Instructions for the task:
Retype the opening lines of the data exactly, stopping after the line that contains "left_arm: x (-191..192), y". Skip every picture.

▽

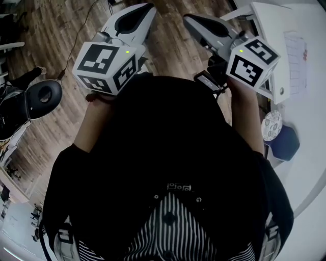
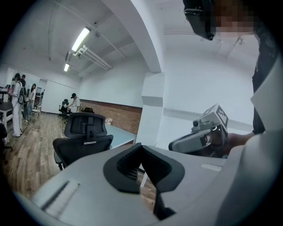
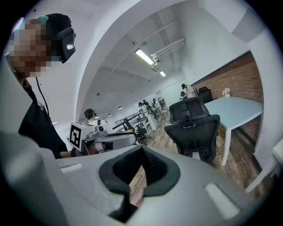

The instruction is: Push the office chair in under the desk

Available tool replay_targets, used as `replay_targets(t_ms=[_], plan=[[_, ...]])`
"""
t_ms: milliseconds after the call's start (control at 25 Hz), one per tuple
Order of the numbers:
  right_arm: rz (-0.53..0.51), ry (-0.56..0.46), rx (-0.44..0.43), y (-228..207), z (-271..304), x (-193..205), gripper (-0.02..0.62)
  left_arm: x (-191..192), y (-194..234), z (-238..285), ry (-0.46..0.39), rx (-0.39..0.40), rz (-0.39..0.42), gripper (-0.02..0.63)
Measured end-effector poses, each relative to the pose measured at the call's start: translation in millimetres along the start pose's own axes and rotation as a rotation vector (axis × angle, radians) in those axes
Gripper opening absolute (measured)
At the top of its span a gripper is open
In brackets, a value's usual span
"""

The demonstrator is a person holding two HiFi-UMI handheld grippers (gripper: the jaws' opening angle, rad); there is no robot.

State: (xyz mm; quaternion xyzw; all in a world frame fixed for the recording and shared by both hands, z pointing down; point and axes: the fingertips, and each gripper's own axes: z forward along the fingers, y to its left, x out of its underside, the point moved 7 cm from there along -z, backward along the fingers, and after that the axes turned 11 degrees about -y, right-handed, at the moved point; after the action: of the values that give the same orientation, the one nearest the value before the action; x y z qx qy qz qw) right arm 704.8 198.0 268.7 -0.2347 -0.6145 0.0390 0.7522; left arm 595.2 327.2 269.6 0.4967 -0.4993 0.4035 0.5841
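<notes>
A black office chair (image 2: 82, 137) with a headrest stands on the wood floor, some way ahead of both grippers, its back towards them. It also shows in the right gripper view, where the chair (image 3: 194, 128) stands beside a pale desk (image 3: 236, 110). In the left gripper view the desk (image 2: 120, 133) lies just behind it. My left gripper (image 1: 141, 11) and right gripper (image 1: 196, 21) are held side by side in the air in front of a person in black. Both are shut with nothing between the jaws, and neither touches the chair.
A white table (image 1: 285, 51) runs along the right of the head view, with a round disc (image 1: 271, 125) and a blue seat (image 1: 284, 144) beside it. A black rounded object (image 1: 43, 96) sits at the left. Several people (image 2: 20, 103) stand far back by a brick wall (image 2: 119, 115).
</notes>
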Motion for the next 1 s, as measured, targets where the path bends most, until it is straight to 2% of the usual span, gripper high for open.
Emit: replay_targets(t_ms=[280,560,840,1000], plan=[[0.023,-0.010,0.024,-1.9,63.0,-9.9,0.002,-10.2,60.3,0.4,-0.006,0.042,-0.008,-0.005],[0.023,-0.006,0.042,-0.7,103.0,-8.9,0.002,-10.5,103.6,-7.4,-0.015,0.044,-0.019,-0.005],[0.029,0.015,0.015,-1.0,134.2,-8.1,0.002,-7.2,128.8,-17.7,-0.014,0.014,-0.037,-0.005],[-0.002,0.033,-0.023,-3.2,155.6,-16.2,0.002,-10.3,147.1,-18.3,-0.010,-0.003,-0.052,-0.005]])
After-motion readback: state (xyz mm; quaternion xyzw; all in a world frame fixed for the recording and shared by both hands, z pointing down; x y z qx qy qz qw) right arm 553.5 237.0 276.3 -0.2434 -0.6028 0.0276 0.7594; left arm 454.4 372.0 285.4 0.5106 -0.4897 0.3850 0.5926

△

Exercise output:
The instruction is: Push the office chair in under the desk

Available tool replay_targets, used as `replay_targets(t_ms=[_], plan=[[_, ...]])`
"""
t_ms: milliseconds after the call's start (control at 25 Hz), one per tuple
Order of the numbers:
  right_arm: rz (-0.53..0.51), ry (-0.56..0.46), rx (-0.44..0.43), y (-228..207), z (-271..304), x (-193..205), gripper (-0.02..0.62)
  left_arm: x (-191..192), y (-194..234), z (-238..285), ry (-0.46..0.39), rx (-0.39..0.40), rz (-0.39..0.42), gripper (-0.02..0.63)

This exercise has been worked through to completion.